Las realidades alternativas

Sergio Otálora Montenegro
28 de enero de 2017 - 03:17 a. m.

MIAMI.- En este momento hay una pregunta que inquieta a medio mundo: qué de lo que ocurre en la Casa Blanca, después del 20 de enero, es estrategia y qué es producto de la megalomanía, ignorancia e inexperiencia de su nuevo inquilino, el inefable Donald J.Trump.

Kellyanne Conway, gerente de la campaña que llevó al candidato republicano a la presidencia, y ahora asesora principal del mandatario estadounidense, soltó el domingo pasado un perla que le dio la vuelta al mundo a la velocidad de internet: en una entrevista, en la que era cuestionada a fondo por el periodista que presenta el emblemático programa Meet the Press –Chuck Todd- sostuvo que había hechos alternativos, es decir mentiras, como la de decir que el número de personas que asistió a la posesión de Trump fue el más grande de la historia de las juramentaciones presidenciales.

Eso, por supuesto, no es verdad, como tampoco lo es que cerca de cuatro millones de votos de indocumentados –“ilegales”– explican que Hillary Clinton haya ganado el voto popular, a pesar de que su contendor triunfó en el número de delegados al colegio electoral, que es la cifra que en realidad define quién gana la Presidencia.

Mucho menos es cierto que Estados Unidos esté tomado por el crimen (“hay que parar la matanza ya”, dijo Trump en su truculento discurso de posesión)  o que México pagaría en su totalidad la construcción de un muro en la frontera sur, que podría costar de 15 a 25 mil millones de dólares.

Son verdades o realidades alternativas. Falsedades para justificar una dirección política determinada. Atacar la noción del inmigrante que se afinca en el país, ya sea de manera ilegal o como refugiado proveniente de países en guerrea (Siria, por ejemplo), y defender una concepción racista de la sociedad, en la que el blanco no hispano se convierte en referente universal y excluye al resto, ya sea por su origen étnico, nacional o religioso. Argumentar que hay un fraude electoral masivo (o por lo menos sembrar la sospecha) para seguir obstaculizando el voto de las minorías que en dos años, de seguir este curso loco de ejercicio del poder, podrían cobrarle a los dirigentes republicanos  su apuesta por un populismo fascistoide, con odas al pueblo mientras sus falsos redentores recortan beneficios sociales vitales, como el acceso a un seguro de salud decente y barato.

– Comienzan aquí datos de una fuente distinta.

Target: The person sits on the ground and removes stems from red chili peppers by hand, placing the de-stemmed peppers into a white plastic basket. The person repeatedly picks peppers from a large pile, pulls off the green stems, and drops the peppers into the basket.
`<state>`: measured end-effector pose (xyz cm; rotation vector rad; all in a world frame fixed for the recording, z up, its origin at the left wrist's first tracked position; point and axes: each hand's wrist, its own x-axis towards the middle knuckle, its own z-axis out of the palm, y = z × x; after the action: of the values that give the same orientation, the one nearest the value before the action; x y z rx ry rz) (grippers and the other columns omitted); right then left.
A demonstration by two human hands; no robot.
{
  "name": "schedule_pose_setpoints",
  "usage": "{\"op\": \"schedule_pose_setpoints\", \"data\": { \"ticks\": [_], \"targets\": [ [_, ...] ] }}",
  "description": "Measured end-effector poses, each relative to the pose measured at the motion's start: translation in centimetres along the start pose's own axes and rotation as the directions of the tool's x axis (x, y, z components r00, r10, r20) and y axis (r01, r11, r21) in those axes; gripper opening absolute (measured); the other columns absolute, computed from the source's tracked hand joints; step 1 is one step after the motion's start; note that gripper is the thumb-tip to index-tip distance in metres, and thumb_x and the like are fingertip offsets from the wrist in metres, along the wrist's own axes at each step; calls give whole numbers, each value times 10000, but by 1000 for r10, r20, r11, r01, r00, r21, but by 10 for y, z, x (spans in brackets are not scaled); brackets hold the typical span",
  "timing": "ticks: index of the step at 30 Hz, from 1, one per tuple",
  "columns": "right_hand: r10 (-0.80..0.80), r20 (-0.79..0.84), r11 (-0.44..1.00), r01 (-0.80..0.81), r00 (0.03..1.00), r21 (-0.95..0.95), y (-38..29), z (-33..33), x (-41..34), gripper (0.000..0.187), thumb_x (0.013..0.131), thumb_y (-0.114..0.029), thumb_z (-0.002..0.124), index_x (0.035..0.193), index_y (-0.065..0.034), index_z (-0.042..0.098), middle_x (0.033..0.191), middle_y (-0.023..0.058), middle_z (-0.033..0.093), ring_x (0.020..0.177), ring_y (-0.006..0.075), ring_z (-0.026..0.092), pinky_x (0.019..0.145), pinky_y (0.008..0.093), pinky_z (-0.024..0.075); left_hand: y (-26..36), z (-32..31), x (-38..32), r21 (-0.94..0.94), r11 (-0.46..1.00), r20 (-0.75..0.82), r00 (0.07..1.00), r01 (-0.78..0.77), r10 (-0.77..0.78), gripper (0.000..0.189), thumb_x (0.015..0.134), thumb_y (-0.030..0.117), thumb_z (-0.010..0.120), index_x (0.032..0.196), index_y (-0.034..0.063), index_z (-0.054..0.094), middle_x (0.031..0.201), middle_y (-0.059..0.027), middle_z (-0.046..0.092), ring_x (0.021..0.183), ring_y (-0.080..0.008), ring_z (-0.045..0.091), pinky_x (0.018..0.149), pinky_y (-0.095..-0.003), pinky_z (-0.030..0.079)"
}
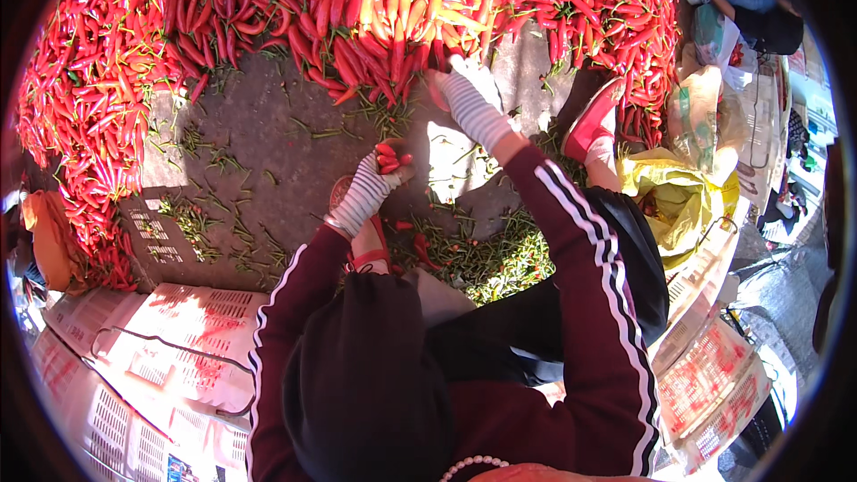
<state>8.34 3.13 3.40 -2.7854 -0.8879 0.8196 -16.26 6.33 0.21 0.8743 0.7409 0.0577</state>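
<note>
My left hand (373,185), in a striped fingerless glove, is closed around several red chili peppers (390,158), their ends showing past the fingers. Farther up and to the right, my right hand (471,94), in a matching glove, reaches to the near edge of a large heap of red chili peppers (335,10). Its fingers are blurred, and something reddish shows at them; whether they grip a pepper I cannot tell. Green pepper stems (469,254) lie scattered on the dark ground below my hands.
Plastic crates (194,341) stand at the lower left, more crates (703,375) at the lower right. A yellow sack (669,201) sits open on the right. An orange bag (52,241) is at the far left. Another person (750,0) is at the upper right, gloved hands near the peppers.
</note>
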Motion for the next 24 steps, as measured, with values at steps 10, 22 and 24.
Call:
{"op": "schedule_pose_setpoints", "data": {
  "ticks": [10,22,24],
  "targets": [
    [-416,-23,888,412,909,204,46,48,-25,153,911,-170,646,981,-48,588,904,151,622,864,305,622,762,399,519,-24,19,17,-460,887,-317,939,-27,-136,282,831,1,763,1005,138,590,946,17,626,821,-153,633,728,-285,515],
    [-423,-22,627,310,906,715,48,47,-104,229,885,-19,637,1098,-52,560,928,158,686,852,321,694,743,394,558,-23,-11,32,391,920,47,999,-42,25,333,756,28,815,1002,70,594,916,-37,638,837,-117,582,754,-295,532],
    [-431,-48,680,360,901,639,43,42,-107,239,897,4,613,1124,-47,557,924,105,658,831,202,650,762,332,542,-22,-5,29,296,952,76,996,-76,56,317,783,33,803,1019,67,594,904,-34,653,827,-110,602,746,-298,557]
  ]
}}
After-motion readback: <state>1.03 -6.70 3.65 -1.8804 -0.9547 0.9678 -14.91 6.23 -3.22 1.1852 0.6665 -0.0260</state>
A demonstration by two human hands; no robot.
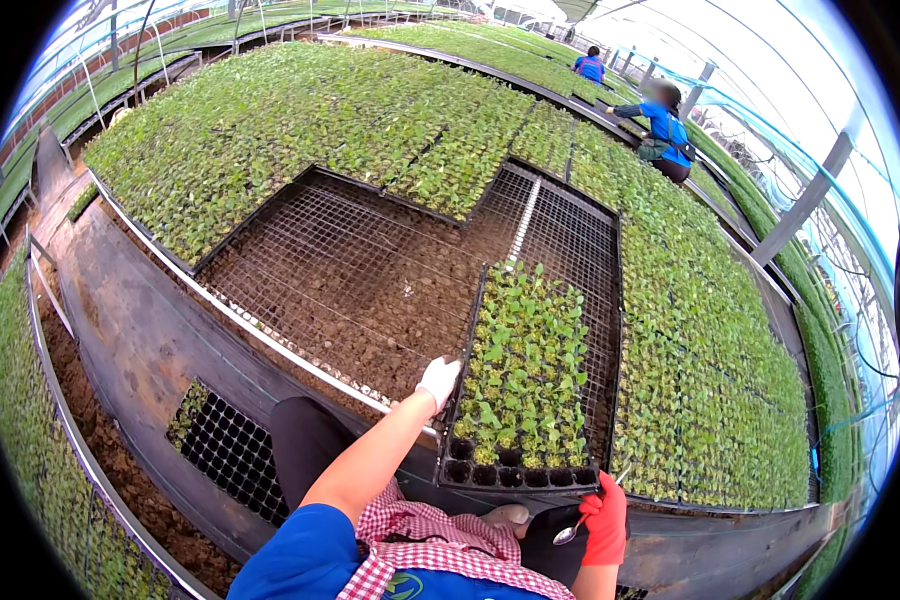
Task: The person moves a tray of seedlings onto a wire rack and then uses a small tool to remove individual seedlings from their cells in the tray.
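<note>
A black plastic seedling tray [521, 480] full of small leafy plants, with some bare cells along its near edge, lies at the front of the mesh bench. My left hand [440, 384], in a white glove, is on the tray's left side. At the near right corner my right hand [606, 517], in a red glove, grips the rim and also holds a small metal spoon [566, 535], its bowl pointing down and left. Leafy seedlings hide part of the tray. How far the left fingers wrap under the edge is hidden.
Trays of seedlings [690, 360] stand around a bare stretch of wire mesh [330, 255] with a metal edge rail [270, 337]. A mostly empty cell tray [232, 450] lies on the ground cover at left. Two people [667, 131] in blue work farther back.
</note>
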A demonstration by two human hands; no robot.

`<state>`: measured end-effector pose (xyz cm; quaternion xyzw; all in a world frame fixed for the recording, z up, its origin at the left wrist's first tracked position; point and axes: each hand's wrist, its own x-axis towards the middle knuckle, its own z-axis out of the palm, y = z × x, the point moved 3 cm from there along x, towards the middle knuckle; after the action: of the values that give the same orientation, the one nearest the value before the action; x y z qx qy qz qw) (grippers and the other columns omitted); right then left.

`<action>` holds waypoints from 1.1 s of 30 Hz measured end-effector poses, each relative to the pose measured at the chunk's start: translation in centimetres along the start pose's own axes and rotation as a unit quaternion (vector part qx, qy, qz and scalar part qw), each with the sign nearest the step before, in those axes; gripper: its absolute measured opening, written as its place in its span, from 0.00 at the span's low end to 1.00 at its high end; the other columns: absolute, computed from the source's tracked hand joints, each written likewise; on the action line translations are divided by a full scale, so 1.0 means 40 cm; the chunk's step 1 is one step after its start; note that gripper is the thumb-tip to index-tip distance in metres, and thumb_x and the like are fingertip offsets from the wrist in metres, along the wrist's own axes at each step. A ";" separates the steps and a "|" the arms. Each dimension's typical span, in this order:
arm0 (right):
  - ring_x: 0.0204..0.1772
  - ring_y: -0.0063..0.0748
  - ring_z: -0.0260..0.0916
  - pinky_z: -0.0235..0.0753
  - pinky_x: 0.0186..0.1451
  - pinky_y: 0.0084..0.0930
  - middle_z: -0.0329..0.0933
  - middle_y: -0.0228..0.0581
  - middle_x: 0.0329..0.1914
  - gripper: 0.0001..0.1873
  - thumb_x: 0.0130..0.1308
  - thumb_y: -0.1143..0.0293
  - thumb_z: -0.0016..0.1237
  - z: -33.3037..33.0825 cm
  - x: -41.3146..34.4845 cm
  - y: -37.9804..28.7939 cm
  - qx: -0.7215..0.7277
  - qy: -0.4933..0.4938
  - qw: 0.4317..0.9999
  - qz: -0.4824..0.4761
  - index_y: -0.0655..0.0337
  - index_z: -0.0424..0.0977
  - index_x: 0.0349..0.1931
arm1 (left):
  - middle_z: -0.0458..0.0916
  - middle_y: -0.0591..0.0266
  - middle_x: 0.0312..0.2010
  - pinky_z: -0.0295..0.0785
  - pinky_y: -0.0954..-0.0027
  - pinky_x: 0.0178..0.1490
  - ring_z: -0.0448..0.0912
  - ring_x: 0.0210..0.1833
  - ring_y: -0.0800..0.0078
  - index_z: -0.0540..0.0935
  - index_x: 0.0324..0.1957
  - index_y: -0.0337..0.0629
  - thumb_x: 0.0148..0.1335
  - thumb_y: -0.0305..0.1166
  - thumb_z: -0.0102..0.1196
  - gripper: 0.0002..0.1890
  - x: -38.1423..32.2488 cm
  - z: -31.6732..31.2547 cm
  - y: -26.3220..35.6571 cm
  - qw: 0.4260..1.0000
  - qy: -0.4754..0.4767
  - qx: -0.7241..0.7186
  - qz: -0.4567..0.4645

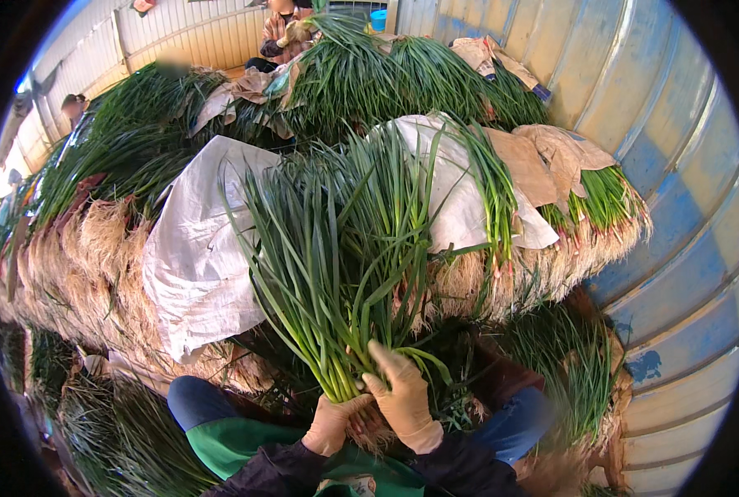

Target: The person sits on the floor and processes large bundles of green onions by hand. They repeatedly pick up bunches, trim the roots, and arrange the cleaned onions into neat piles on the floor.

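A bunch of long-leaved green allium stalks, which look like young garlic, stands tilted away from me above my lap. My left hand, in a pale thin glove, is closed around its lower stalks. Pale roots hang below that grip, between my two hands. On the bunch's right side is my right hand, gloved alike, its thumb and forefinger apart beside the stalks. A bent green leaf sticks out past its fingers. Whether the hidden fingers touch anything cannot be seen.
Ahead lies a long heap with its roots towards me, partly under white plastic sheets. More greens are piled behind it. A person sits at the back. Corrugated metal wall bounds the right; loose greens lie beside my knee.
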<state>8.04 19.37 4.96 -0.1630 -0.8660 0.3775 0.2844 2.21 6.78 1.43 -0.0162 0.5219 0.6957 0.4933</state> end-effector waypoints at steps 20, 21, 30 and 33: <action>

La democracia estadounidense vuelve a ponerse a prueba. Ya lo estuvo en 1974 con la renuncia de Richard Nixon,  después del escándalo de Watergate. Ahora la situación es más explosiva, hay poderosos actores extranjeros de por medio (Rusia), indicios, denuncias y amenazas. Además, ya está demostrado que en la Oficina Oval se ha anidado la peligrosa combinación de estrategia voluntarista –de inventarse hechos y cifras– con la agenda parlamentaria del Partido Republicano y todo eso adobado con las salidas en falso de un hombre que podría hacerle un gran daño a la economía interna, e incluso global, y a las relaciones internacionales.

Hay gran nerviosismo dentro del partido de gobierno. La apuesta no puede ser más azarosa: juegan a que a pesar de la estulticia del supuesto líder, el proyecto republicano saldrá adelante, habrá crecimiento económico del 4 %, regreso de la manufactura al país, renegociación de los acuerdos de libre comercio, recorte exitoso de impuestos para empresas y clase media,  y pleno empleo (Obama lo dejó en 4,7 %. Trump cree que la cifra real es del 45 %, guarismo que ni siquiera existió durante la Gran Depresión ). Creen, además, que de nuevo Estados Unidos será respetado y, sobre todo, temido por sus enemigos, y que el proyecto del magnate inmobiliario en trance de gobernante reconstruirá el  poderío militar gringo, envilecido por la debilidad sin remedio de Obama, como suelen pintarlo sus más enconados críticos.

En cuestión de siete días, Trump ha emitido órdenes ejecutivas en casi todos los temas. Es decir, medidas presidenciales de obligatorio cumplimiento, que no cuentan con el concurso del Congreso, pero que pueden ser demandadas por cualquiera y pasar la prueba de fuego de las Cortes.

Aquí empezaremos a ver si de verdad este sistema puede sobrevivir incluso al más calamitoso de los principiantes que haya llegado a la silla presidencial de Estados Unidos en 240 años de vida republicana.